W tym wpisie znajdziesz kolejne 5 porad, które pomogą Ci osiągnąć lepsze efekty w Twoich kampaniach Google Ads.

Dbaj o CTR

Wskaźnik CTR mówi o tym, jak duży odsetek osób oglądających reklamę zdecyduje się w nią kliknąć. Dlaczego CTR jest ważny?
Google zależy na tym, aby prezentowane reklamy jak najlepiej odpowiadały na potrzeby użytkownika. Jeżeli Twoja reklama, pomimo wielu wyświetleń będzie rzadko klikana, oznacza to, że użytkownicy uznali ją za mało wartościową. System Google Ads będzie w związku z tym przy kolejnych zapytaniach obniżał ranking Twojej reklamy, aby dostarczać klientom najlepszych, możliwych wyników. Jeżeli zechcesz podnieść ranking reklamy w najprostszy sposób, możesz podnieść stawki CPC. Jednaj jeżeli pomimo to ludzie nadal nie będą często w nią klikać, Google Ads ponownie obniży stawki. Powstaje w ten sposób błędne koło, które prowadzi do takiego wzrostu stawek CPC, że utrzymywanie reklamy na wysokich pozycjach staje się nieaktualne.
Co więc można zrobić, aby uzyskać dobry CTR? Oto kilka wskazówek:

  • Nie łącz kampanii w sieci wyszukiwania z kampaniami w sieci reklamowej. Te dwa rodzaje kampanii mają z definicji bardzo różne stawki CTR i ich uśrednianie nigdy nie wpłynie dobrze na wynik kampanii
  • Stosuj w reklama słowa kluczowe zgodne z zapytaniami. Jeżeli użytkownik widzi w nagłówku reklamy słowa ze swojego zapytania, potraktuje taką reklamę jako bardziej wartościową. Warto wypróbować mechanizm Keyword Insertion Tool (KIT). Wstawia on we wskazane miejsce w reklamie dopasowaną frazę z Twojej kampanii.
  • Staraj się odróżnić od konkurencji, inaczej Twoja reklama zleje się w jeden blok z innymi.

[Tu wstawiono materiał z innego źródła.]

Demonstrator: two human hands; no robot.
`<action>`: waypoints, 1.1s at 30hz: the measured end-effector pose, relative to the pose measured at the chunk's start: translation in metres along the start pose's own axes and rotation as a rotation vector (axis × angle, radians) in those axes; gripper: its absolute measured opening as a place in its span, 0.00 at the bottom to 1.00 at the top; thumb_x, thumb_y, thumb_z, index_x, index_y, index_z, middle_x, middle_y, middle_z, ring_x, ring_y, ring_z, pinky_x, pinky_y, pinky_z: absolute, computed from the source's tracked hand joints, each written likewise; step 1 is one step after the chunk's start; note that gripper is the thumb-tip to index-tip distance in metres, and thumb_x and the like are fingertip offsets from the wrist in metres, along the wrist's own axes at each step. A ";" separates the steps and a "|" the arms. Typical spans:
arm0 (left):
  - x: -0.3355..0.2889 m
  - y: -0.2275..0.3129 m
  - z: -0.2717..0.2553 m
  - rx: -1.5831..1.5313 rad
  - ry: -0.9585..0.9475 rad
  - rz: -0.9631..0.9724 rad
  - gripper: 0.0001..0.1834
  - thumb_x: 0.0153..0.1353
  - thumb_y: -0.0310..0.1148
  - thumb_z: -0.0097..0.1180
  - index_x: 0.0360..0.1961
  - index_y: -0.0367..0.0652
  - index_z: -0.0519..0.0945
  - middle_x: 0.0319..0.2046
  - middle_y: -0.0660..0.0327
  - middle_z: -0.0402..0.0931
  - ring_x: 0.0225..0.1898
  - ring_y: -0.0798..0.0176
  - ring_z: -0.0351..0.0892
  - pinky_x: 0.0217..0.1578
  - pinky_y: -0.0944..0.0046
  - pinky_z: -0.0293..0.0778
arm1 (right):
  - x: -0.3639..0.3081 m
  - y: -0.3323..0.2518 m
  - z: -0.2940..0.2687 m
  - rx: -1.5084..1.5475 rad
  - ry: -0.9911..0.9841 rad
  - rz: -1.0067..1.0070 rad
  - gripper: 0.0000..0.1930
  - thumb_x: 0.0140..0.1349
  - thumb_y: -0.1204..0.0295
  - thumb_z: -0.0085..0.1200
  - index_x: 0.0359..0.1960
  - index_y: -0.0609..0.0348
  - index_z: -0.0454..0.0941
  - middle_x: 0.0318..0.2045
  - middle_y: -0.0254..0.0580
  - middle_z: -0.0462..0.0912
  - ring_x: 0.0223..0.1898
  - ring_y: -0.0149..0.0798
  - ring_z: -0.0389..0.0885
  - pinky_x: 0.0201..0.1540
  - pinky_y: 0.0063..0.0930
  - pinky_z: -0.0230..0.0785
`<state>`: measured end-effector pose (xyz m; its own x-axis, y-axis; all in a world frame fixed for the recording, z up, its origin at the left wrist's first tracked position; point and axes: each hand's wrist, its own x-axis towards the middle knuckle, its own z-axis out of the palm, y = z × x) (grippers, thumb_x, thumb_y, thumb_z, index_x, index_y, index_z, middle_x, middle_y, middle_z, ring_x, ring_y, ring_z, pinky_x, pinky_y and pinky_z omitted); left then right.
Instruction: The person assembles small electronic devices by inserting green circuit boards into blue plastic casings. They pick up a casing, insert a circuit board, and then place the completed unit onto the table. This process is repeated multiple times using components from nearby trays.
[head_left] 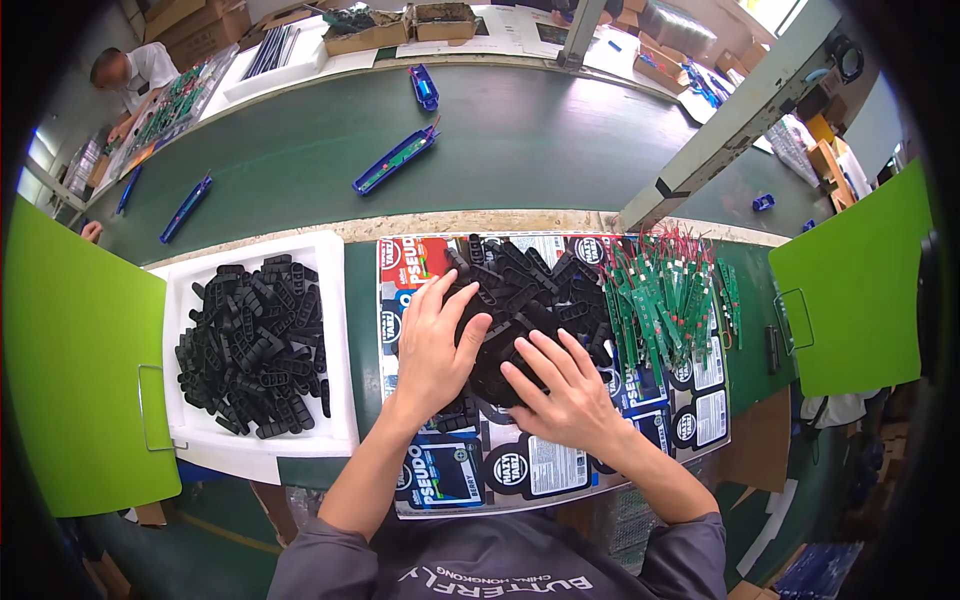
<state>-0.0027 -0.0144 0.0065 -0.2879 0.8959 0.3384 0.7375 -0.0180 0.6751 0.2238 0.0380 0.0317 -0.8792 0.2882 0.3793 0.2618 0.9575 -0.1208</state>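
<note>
My left hand [437, 338] lies over the left side of a heap of black ridged plastic pieces [535, 280], its fingers outstretched and the thumb apart. One small black piece [457, 262] is close to its fingertips; whether they touch it I cannot tell. My right hand [568, 392] reaches in from the right with its fingers spread, at the heap's near edge. Between the two hands is a dark, see-through-looking mass [497, 372], perhaps a black bag; its kind is not clear. Neither hand visibly grips anything. A printed sheet [545, 470] lies beneath the heap.
A white foam tray [343, 370] with many similar black pieces stands at left. Green circuit boards with red wires [660, 300] are piled at right. Lime-green panels [85, 360] flank me. Beyond runs a green belt [520, 130] carrying blue casings [397, 160]; a person [145, 75] sits far left.
</note>
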 end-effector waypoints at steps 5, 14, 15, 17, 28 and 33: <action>0.004 -0.006 -0.004 -0.358 0.075 -0.113 0.29 0.82 0.50 0.42 0.61 0.35 0.82 0.66 0.40 0.74 0.69 0.39 0.72 0.71 0.49 0.62 | 0.022 -0.036 0.012 0.081 -0.018 -0.071 0.37 0.53 0.47 0.70 0.61 0.56 0.82 0.66 0.52 0.78 0.72 0.54 0.71 0.76 0.62 0.58; 0.005 -0.021 -0.004 -0.613 0.100 -0.248 0.34 0.85 0.53 0.34 0.58 0.32 0.83 0.64 0.47 0.79 0.70 0.51 0.73 0.73 0.55 0.60 | 0.030 -0.038 0.026 -0.022 0.026 -0.138 0.24 0.52 0.60 0.65 0.49 0.59 0.87 0.63 0.51 0.81 0.69 0.52 0.75 0.75 0.63 0.61; 0.005 -0.022 -0.003 -0.584 0.096 -0.234 0.34 0.85 0.53 0.34 0.58 0.32 0.83 0.64 0.47 0.79 0.70 0.52 0.73 0.73 0.55 0.60 | 0.027 -0.036 0.024 0.002 0.035 -0.139 0.23 0.52 0.61 0.63 0.48 0.61 0.87 0.62 0.53 0.81 0.68 0.52 0.76 0.75 0.63 0.61; 0.005 -0.013 -0.005 -0.538 0.079 -0.210 0.34 0.85 0.52 0.34 0.59 0.31 0.82 0.65 0.47 0.78 0.70 0.51 0.72 0.74 0.54 0.59 | 0.020 -0.034 0.019 0.038 0.041 -0.128 0.22 0.52 0.63 0.61 0.46 0.63 0.86 0.63 0.55 0.80 0.69 0.53 0.75 0.76 0.62 0.60; 0.000 -0.006 0.005 -0.263 0.070 -0.106 0.27 0.83 0.48 0.42 0.58 0.34 0.83 0.67 0.46 0.75 0.69 0.44 0.70 0.72 0.49 0.61 | 0.007 -0.029 0.012 -0.041 0.214 -0.033 0.20 0.52 0.68 0.65 0.47 0.64 0.88 0.54 0.47 0.86 0.60 0.44 0.83 0.70 0.50 0.69; -0.001 -0.001 0.009 -0.092 0.074 -0.032 0.20 0.74 0.39 0.58 0.59 0.37 0.83 0.67 0.44 0.74 0.70 0.40 0.69 0.72 0.46 0.60 | 0.013 -0.024 0.016 -0.116 0.279 0.101 0.18 0.53 0.70 0.65 0.46 0.64 0.88 0.50 0.45 0.86 0.57 0.45 0.84 0.64 0.49 0.72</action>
<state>0.0021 -0.0118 -0.0003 -0.3569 0.8617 0.3607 0.6691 -0.0336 0.7424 0.1995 0.0183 0.0245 -0.7077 0.3572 0.6096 0.3996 0.9139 -0.0717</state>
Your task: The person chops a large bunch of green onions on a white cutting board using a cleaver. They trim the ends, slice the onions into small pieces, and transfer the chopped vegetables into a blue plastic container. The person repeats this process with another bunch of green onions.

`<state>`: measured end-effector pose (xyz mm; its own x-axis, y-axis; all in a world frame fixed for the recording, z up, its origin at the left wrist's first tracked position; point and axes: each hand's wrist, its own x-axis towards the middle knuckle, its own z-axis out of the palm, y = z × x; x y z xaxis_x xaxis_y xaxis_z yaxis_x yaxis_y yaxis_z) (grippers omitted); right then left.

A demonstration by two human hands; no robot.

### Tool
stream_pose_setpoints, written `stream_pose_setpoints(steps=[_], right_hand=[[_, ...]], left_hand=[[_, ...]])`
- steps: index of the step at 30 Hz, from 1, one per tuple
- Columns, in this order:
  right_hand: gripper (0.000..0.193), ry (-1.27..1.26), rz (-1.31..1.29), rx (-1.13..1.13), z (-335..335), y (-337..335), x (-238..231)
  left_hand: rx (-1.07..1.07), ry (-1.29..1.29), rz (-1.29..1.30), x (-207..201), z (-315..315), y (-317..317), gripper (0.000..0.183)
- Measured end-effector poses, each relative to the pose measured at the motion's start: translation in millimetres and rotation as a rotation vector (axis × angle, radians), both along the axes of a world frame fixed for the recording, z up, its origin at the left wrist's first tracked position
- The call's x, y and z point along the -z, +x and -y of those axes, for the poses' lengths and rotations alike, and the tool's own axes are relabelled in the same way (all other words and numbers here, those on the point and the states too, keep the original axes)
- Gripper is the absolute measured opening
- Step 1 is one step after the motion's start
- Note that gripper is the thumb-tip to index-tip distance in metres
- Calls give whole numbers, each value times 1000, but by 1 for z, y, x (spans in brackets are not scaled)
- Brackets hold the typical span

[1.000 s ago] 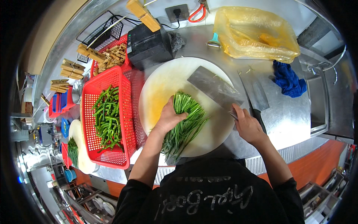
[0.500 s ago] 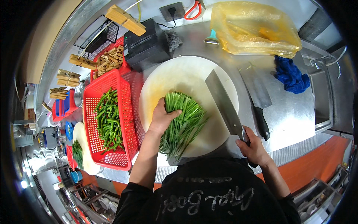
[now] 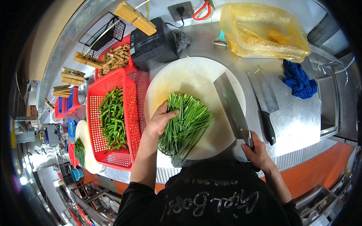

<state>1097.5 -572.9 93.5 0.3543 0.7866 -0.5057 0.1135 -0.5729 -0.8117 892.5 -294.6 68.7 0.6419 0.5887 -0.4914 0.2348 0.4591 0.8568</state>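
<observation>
A bunch of long green chives lies on a round white cutting board. My left hand grips the left side of the bunch, its thumb across the top and its other fingers hidden. The cut ends point to the far side, while the leaf tips hang toward the near edge of the board. In my right hand is the handle of a cleaver. Its broad blade slants over the right part of the board, apart from the chives.
Left of the board, a red plastic basket holds green chili peppers. A second knife and a blue cloth lie at the right. Behind are a black box-shaped device, a peeler and a yellow plastic bag. A sink stands far right.
The bunch of chives is fanned out a little wider. My left hand has shifted slightly left against the board, and the whole view has slid a little.
</observation>
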Motion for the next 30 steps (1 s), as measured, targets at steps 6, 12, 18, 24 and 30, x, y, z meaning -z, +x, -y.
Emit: stream_pose_setpoints(steps=[6, 12, 18, 24, 30], right_hand=[[44, -12, 18, -9, 0, -1, 0], [44, 169, 257, -60, -13, -4, -18], [44, 118, 249, -60, -28, 3, -23], [45, 41, 196, -102, -25, -4, -20], [44, 156, 258, -183, -24, -8, -15]], left_hand=[[5, 96, 51, 7, 3, 1, 49], [50, 370, -94, 8, 9, 10, 52], [172, 709, -267, 4, 22, 12, 56], [414, 1388, -631, 11, 91, 28, 104], [346, 1314, -676, 7, 83, 26, 111]])
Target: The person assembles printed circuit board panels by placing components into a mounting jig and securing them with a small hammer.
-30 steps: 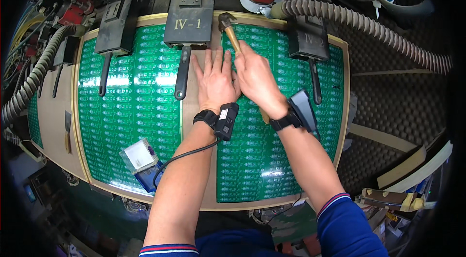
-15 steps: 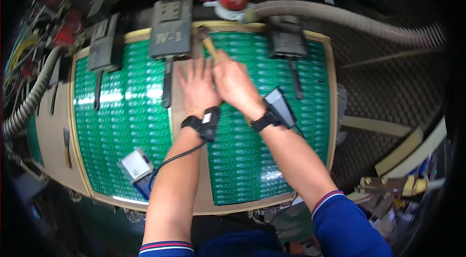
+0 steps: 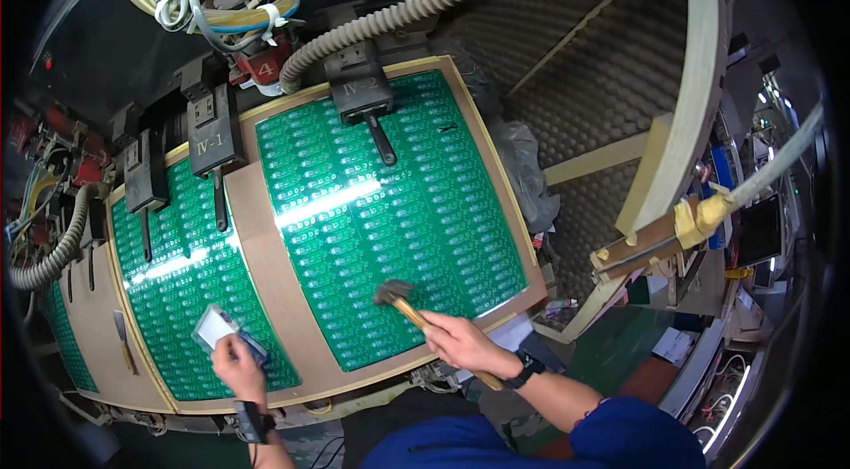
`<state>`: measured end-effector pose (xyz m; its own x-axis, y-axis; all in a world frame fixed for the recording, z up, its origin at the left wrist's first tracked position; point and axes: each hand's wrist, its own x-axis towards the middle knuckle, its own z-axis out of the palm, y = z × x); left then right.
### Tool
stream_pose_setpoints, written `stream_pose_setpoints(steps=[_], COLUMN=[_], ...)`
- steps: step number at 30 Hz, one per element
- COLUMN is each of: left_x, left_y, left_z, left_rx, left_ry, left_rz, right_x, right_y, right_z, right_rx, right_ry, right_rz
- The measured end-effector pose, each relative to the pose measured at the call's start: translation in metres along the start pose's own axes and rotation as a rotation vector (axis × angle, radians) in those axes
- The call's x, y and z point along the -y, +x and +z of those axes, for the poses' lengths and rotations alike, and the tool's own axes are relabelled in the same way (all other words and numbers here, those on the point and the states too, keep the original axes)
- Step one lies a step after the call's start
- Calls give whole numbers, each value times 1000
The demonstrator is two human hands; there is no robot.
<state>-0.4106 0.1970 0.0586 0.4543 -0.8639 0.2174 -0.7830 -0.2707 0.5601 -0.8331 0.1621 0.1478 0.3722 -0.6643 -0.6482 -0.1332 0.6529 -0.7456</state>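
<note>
My right hand [image 3: 461, 345] grips the wooden handle of a hammer [image 3: 410, 311]. Its dark metal head is over the lower part of the right green circuit board panel [image 3: 390, 221]. At the lower left, my left hand [image 3: 237, 370] has its fingers closed at the near edge of a small clear-and-white box [image 3: 215, 326], above the left green panel [image 3: 190, 279]. Part of the box and a blue item beside it are covered by the fingers. Both wrists wear black straps.
Dark clamp blocks with handles, such as the right clamp [image 3: 360, 88], hold the panels' far edges. A ribbed hose [image 3: 398, 22] arches behind them. A scraper [image 3: 125, 342] lies on the board at left. A wooden frame [image 3: 677, 97] stands at right beside dark foam [image 3: 575, 53].
My hands have drawn apart from the strip between the panels. The right brought the hammer nearer; the left went to the small box. The view has swung right.
</note>
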Motion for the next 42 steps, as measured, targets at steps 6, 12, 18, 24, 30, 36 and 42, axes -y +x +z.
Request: stream_pose_setpoints(steps=[6,12,18,24,30,36,42], left_x=[16,62,99,177,150,78,89], left_y=[-15,-8,42,43,16,-35,-46], left_z=[-67,-48,-31,-53,-99,-97,-92], left_rx=[318,75,251,181,132,288,358], left_ry=[-44,224,63,-151,-229,345,158], left_rz=[-392,-295,-434,-578,36,305,202], right_x=[-48,-31,-14,-37,-86,-132,-165], right_y=[-47,-46,-67,-104,-140,-158,-197], right_z=[-2,-2,12,54,132,225,318], right_rx=[-154,-227,-182,-137,-202,-278,-316], right_ry=[106,2,-88,-218,-153,-127,-176], right_rz=[161,95,8,1,53,38,56])
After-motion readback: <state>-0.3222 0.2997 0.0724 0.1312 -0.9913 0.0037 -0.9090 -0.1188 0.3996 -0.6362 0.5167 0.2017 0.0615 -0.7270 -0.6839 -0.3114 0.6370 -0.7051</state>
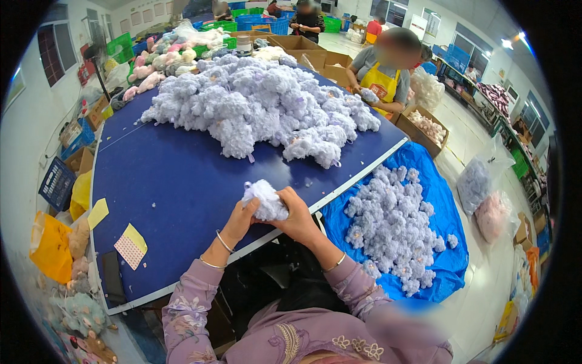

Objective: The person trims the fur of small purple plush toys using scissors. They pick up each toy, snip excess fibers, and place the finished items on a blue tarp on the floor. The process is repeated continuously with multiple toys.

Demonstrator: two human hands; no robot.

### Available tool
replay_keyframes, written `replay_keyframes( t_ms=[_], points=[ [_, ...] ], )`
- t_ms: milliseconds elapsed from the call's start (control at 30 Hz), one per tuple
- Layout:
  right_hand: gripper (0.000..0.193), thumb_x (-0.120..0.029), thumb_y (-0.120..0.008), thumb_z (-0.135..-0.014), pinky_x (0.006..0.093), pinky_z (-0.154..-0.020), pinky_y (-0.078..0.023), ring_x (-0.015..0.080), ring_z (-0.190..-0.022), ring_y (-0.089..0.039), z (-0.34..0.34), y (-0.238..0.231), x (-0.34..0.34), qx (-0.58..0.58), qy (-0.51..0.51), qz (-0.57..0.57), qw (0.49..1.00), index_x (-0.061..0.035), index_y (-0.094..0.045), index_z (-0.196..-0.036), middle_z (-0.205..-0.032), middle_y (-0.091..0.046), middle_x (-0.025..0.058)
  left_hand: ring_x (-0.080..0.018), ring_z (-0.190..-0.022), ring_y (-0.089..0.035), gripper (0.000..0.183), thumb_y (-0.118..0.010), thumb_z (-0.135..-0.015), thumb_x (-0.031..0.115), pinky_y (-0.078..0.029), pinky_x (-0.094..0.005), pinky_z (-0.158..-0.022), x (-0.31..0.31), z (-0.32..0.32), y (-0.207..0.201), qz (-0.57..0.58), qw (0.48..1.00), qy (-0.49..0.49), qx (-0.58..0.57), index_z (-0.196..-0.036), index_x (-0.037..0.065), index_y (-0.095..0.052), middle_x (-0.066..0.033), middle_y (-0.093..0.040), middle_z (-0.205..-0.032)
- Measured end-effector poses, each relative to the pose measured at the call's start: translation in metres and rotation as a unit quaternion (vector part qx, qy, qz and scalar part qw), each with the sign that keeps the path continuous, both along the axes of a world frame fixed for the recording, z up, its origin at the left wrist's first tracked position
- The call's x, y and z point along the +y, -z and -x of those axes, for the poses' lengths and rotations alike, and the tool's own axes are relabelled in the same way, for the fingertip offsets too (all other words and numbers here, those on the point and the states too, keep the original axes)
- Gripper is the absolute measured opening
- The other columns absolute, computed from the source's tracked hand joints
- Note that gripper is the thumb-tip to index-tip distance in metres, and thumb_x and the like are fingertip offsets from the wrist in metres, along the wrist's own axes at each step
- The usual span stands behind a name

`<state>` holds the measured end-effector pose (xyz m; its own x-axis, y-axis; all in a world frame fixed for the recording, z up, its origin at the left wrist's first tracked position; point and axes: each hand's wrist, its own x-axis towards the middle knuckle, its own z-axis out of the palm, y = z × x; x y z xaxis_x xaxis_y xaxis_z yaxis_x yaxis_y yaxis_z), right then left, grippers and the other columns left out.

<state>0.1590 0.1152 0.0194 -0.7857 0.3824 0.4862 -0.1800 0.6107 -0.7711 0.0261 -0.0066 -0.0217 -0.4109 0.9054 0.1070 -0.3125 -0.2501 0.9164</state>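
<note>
Between both hands, just above the near edge of the blue table [182, 176], I hold a fluffy pale lavender plush piece [265, 201] with a small loop at its top. My left hand [241, 219] grips it from the left, fingers closed round it. From the right, my right hand [296, 215] presses on it, its fingertips partly hidden by the fluff. A large heap of similar plush pieces [242, 100] covers the table beyond my hands; a few show small purple loops.
Right of the table, a blue tarp [451, 267] bears many more plush pieces. A sticker sheet [130, 246] and a dark phone-like slab [113, 278] lie at the table's left. Across the table stands a co-worker in a yellow apron [379, 82], by a cardboard box [427, 142].
</note>
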Motion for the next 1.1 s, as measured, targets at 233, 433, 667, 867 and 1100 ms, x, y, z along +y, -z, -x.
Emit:
replay_keyframes(
  t_ms=[233,433,667,867,1100],
  points=[
    [0.055,-0.002,-0.077,-0.067,0.0318,-0.071,-0.045,0.0256,-0.079,-0.055,-0.002,0.006,-0.002,-0.006,-0.001,0.015,1.0,-0.0009,-0.059,-0.119,-0.089,-0.051,0.0114,-0.0178,-0.099,-0.063,0.051,-0.051,-0.094,0.04,-0.057,-0.034,-0.077,0.003,-0.002,-0.011,0.025,0.998,-0.008,-0.062,-0.128,0.003,-0.049,-0.0082,-0.06,-0.115],
    [0.055,-0.001,-0.075,-0.069,0.033,-0.07,-0.045,0.0263,-0.079,-0.054,-0.002,0.003,-0.009,-0.028,0.014,0.011,0.999,-0.0022,-0.059,-0.121,-0.087,-0.051,0.012,-0.0172,-0.1,-0.062,0.047,-0.051,-0.093,0.036,-0.055,-0.0321,-0.079,0.002,-0.001,-0.003,0.01,0.997,-0.016,-0.081,-0.127,0.003,-0.049,-0.0078,-0.059,-0.116],
    [0.056,-0.006,-0.076,-0.068,0.0342,-0.071,-0.045,0.0272,-0.081,-0.056,-0.006,0.005,-0.004,-0.048,0.038,-0.002,0.998,-0.0035,-0.059,-0.121,-0.087,-0.051,0.012,-0.0151,-0.099,-0.06,0.043,-0.051,-0.093,0.031,-0.051,-0.0302,-0.082,0.006,-0.005,-0.003,0.014,0.999,-0.019,-0.034,-0.125,0.003,-0.051,-0.0055,-0.06,-0.113],
    [0.047,-0.011,-0.073,-0.069,0.0394,-0.079,-0.046,0.0342,-0.091,-0.056,0.001,0.008,-0.001,-0.04,0.004,0.0,0.999,-0.0041,-0.06,-0.114,-0.094,-0.054,0.0151,-0.0178,-0.111,-0.056,0.048,-0.049,-0.091,0.032,-0.046,-0.0324,-0.093,0.0,0.004,0.005,0.032,0.999,-0.023,-0.013,-0.13,0.003,-0.048,-0.0064,-0.057,-0.121],
    [0.04,-0.014,-0.074,-0.072,0.0383,-0.081,-0.046,0.0334,-0.092,-0.057,-0.002,0.004,0.002,-0.065,0.003,0.023,0.998,-0.0039,-0.059,-0.107,-0.097,-0.055,0.0143,-0.0215,-0.116,-0.054,0.052,-0.05,-0.09,0.031,-0.043,-0.0352,-0.099,0.005,0.002,0.005,0.014,0.999,-0.033,-0.004,-0.132,0.001,-0.044,-0.0088,-0.055,-0.125]
  ],
)
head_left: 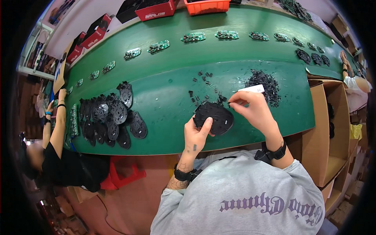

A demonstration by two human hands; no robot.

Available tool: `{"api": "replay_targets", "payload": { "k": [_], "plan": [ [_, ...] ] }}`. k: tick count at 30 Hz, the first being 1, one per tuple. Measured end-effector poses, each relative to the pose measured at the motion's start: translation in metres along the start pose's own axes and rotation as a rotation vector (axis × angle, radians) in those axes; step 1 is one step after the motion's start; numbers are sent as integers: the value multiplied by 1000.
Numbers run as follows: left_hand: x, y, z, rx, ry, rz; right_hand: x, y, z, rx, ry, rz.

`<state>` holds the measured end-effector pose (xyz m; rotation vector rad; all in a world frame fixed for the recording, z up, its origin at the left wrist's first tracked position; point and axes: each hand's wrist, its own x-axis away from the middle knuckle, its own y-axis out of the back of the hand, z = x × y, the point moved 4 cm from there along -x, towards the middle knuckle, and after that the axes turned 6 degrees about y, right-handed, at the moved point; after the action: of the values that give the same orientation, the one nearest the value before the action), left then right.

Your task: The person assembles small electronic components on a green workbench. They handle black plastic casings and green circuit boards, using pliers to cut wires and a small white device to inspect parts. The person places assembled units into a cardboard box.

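My left hand point(197, 137) grips a black oval plastic shell point(215, 118) from its left side, thumb laid across the face. The shell is held tilted over the near edge of the green table. Thumb and forefinger of my right hand point(252, 111) are pinched together just off the shell's upper right edge. Whatever small piece they hold is mostly hidden. A white rectangular piece point(253, 89) shows right beside the knuckles of that hand; whether it is held or lying there I cannot tell. Small loose black parts point(203, 77) lie scattered beyond the shell.
A heap of tiny black parts point(270, 84) lies at right. Black shells point(113, 113) are piled at left. Circuit boards point(194, 37) line the raised far strip. A co-worker's arm point(58, 125) reaches in at left, another person's point(344, 64) at far right. A cardboard box point(319, 129) stands beside the table.
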<state>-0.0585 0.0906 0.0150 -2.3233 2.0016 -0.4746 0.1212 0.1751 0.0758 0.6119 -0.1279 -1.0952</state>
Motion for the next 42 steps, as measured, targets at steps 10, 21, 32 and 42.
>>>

Przykładem z wielu szkoleń jest reklama fotografa ślubnego, który w swojej reklamie zamiast oklepanego „Tanio i profesjonalnie” wpisał
    „P o r ą b a n y fotograf”. Jest to skrajny przykład, ale zarówno forma jak i treść takiego nagłówka spowodowały, że reklama uzyskiwała kilkakrotnie wyższy CTR od konkurencji.
  • Pisz o konkretach. Zamiast „Tani kredyt gotówkowy” napisz „Kredyt gotówkowy od 4,5%”. Oczywiście nie możesz oszukiwać. Jeżeli ktoś uzna, że Twój kredyt jest za drogi, to nie kliknie w reklamę. Za to ten kto kliknie z dużo większym prawdopodobieństwem może zostać Twoim klientem.
  • Odwołuj się do emocji. Jeżeli prowadzisz biuro rachunkowe, to możesz wpisać w reklamie „Pełna odpowiedzialność przed ZUS i US”. To obietnica dla przedsiębiorcy, że uniknie stresujących kontaktów z tymi instytucjami. Inny pomysł na reklamę działającą na emocje: „Zapomniałeś o urodzinach żony?” „Dostawa prezentów w ten sam dzień”.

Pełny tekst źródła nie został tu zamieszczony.